**Task brief**
Restate the listing below line for line and word for word, without the pictures.

§

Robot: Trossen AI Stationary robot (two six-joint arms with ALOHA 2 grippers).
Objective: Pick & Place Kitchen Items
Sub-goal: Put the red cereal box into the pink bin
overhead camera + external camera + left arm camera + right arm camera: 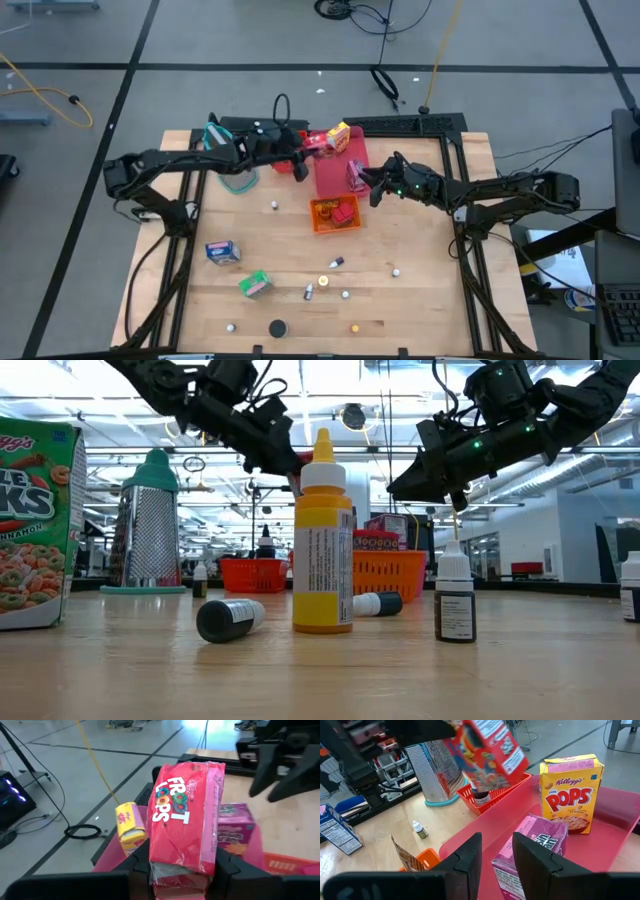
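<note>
One red Froot Loops cardboard box [187,815] sits clamped in the left gripper [182,870] above the pink tray [615,827]. Light and crushable, it's best held across its flat faces. Right gripper [496,852] hangs open and empty over the purple box [535,845].

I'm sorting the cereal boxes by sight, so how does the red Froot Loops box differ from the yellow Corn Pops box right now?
The Froot Loops box is red, clamped in the left gripper and held off the surface; the Corn Pops box is yellow and stands upright, ungripped, on the pink tray. The Froot Loops box looks larger. Both are toy cereal boxes.
</note>
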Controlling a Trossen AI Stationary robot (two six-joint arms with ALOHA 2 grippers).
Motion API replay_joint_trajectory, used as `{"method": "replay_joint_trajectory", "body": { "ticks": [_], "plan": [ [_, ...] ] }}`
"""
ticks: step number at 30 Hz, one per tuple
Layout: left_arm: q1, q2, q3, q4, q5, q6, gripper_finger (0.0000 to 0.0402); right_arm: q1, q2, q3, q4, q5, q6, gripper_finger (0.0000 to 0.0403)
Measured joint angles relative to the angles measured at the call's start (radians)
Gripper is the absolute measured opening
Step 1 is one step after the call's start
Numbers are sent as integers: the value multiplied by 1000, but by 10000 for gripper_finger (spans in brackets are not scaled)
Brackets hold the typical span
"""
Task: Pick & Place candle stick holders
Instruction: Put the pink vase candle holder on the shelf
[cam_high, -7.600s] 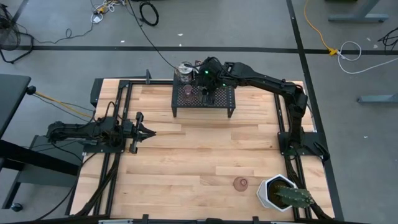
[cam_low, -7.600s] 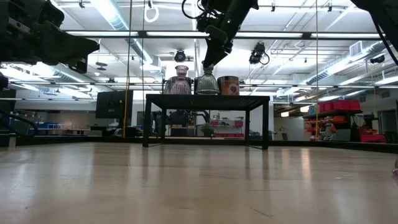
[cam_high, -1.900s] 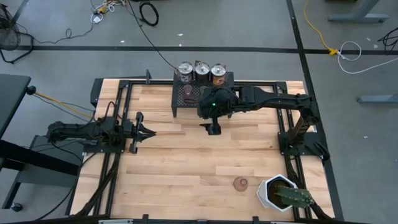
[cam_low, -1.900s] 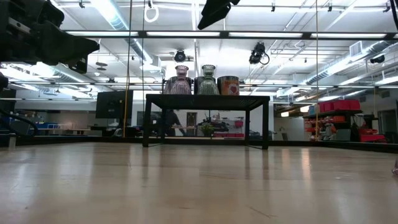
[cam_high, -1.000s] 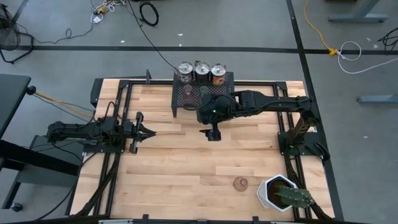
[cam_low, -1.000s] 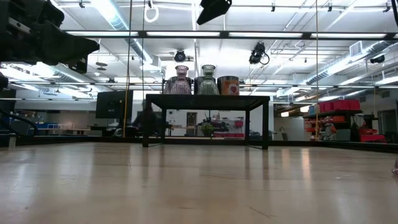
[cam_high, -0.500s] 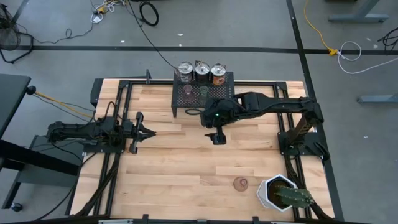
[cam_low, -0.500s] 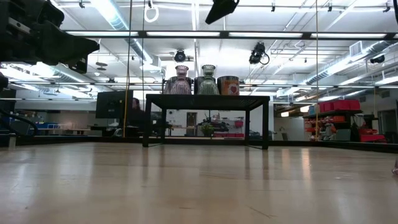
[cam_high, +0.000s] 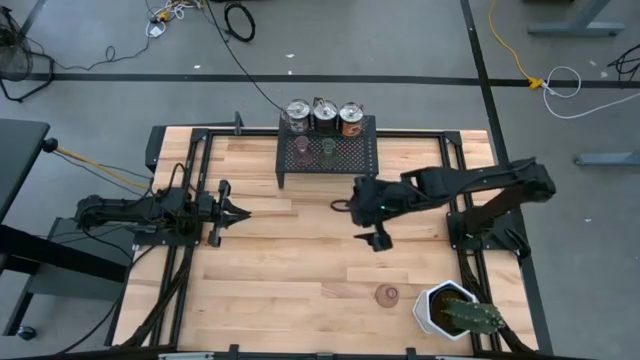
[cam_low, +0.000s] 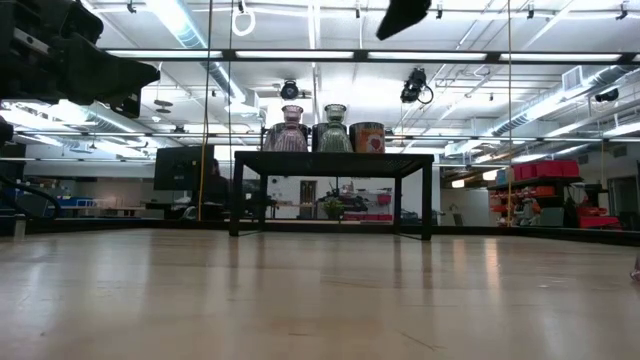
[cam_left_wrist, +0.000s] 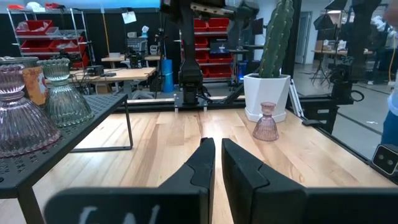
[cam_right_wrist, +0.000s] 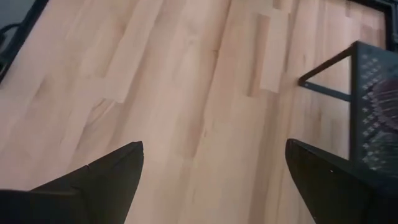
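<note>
One pink holder (cam_high: 387, 294) sits on your desk (cam_high: 300, 260) beside the cactus pot (cam_high: 440, 308). Your right tool (cam_high: 377, 240) hangs over the desk, fingers wide apart, probably empty. Your left tool (cam_high: 232, 212) waits, pinched together.

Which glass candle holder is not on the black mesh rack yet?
The pink glass holder standing alone on the wooden table beside the white cactus pot; the others sit on the rack.
</note>
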Motion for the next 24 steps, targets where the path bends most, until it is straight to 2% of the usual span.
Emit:
{"method": "replay_joint_trajectory", "body": {
  "ticks": [11,18,24],
  "plan": [
    [0,0,0,0,0,0,34,70,-122,-166,10,-188,-183,391],
    [0,0,0,0,0,0,34,123,-132,-229,22,-261,-365,391],
    [0,0,0,0,0,0,34,153,-132,-283,80,-332,-419,391]
  ]
}}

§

**Completed exercise**
Robot: Trossen AI Stationary robot (two six-joint arms with ALOHA 2 grippers).
Objective: Pick & Place Kitchen Items
Sub-goal: Put the red cereal box into the pink bin
overhead camera + external camera + left arm camera + right arm camera: 
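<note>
One red Froot Loops cardboard box [187,815] sits clamped in the left gripper [182,870] above the pink tray [615,827]. Light and crushable, it's best held across its flat faces. Right gripper [496,852] hangs open and empty over the purple box [535,845].

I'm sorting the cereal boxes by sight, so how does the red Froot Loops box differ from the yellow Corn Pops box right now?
The Froot Loops box is red, clamped in the left gripper and held off the surface; the Corn Pops box is yellow and stands upright, ungripped, on the pink tray. The Froot Loops box looks larger. Both are toy cereal boxes.
</note>
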Controlling a Trossen AI Stationary robot (two six-joint arms with ALOHA 2 grippers).
Motion API replay_joint_trajectory, used as `{"method": "replay_joint_trajectory", "body": { "ticks": [_], "plan": [ [_, ...] ] }}`
"""
ticks: step number at 30 Hz, one per tuple
Layout: left_arm: q1, q2, q3, q4, q5, q6, gripper_finger (0.0000 to 0.0402); right_arm: q1, q2, q3, q4, q5, q6, gripper_finger (0.0000 to 0.0403)
Measured joint angles relative to the angles measured at the call's start (radians)
Gripper is the absolute measured opening
Step 1 is one step after the call's start
Numbers are sent as integers: the value multiplied by 1000, but by 10000 for gripper_finger (spans in brackets are not scaled)
Brackets hold the typical span
"""
Task: Pick & Place candle stick holders
Instruction: Put the pink vase candle holder on the shelf
[cam_high, -7.600s] 
[cam_low, -7.600s] 
[cam_high, -1.900s] 
[cam_low, -1.900s] 
[cam_high, -1.000s] 
[cam_low, -1.000s] 
[cam_high, -0.500s] 
[cam_low, -0.500s] 
[cam_high, +0.000s] 
[cam_low, +0.000s] 
[cam_left_wrist, +0.000s] 
[cam_right_wrist, +0.000s] 
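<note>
One pink holder (cam_high: 387, 294) sits on your desk (cam_high: 300, 260) beside the cactus pot (cam_high: 440, 308). Your right tool (cam_high: 377, 240) hangs over the desk, fingers wide apart, probably empty. Your left tool (cam_high: 232, 212) waits, pinched together.

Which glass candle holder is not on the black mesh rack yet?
The pink glass holder standing alone on the wooden table beside the white cactus pot; the others sit on the rack.
</note>
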Motion for the next 24 steps, targets where the path bends most, until it is straight to 2% of the usual span.
Emit:
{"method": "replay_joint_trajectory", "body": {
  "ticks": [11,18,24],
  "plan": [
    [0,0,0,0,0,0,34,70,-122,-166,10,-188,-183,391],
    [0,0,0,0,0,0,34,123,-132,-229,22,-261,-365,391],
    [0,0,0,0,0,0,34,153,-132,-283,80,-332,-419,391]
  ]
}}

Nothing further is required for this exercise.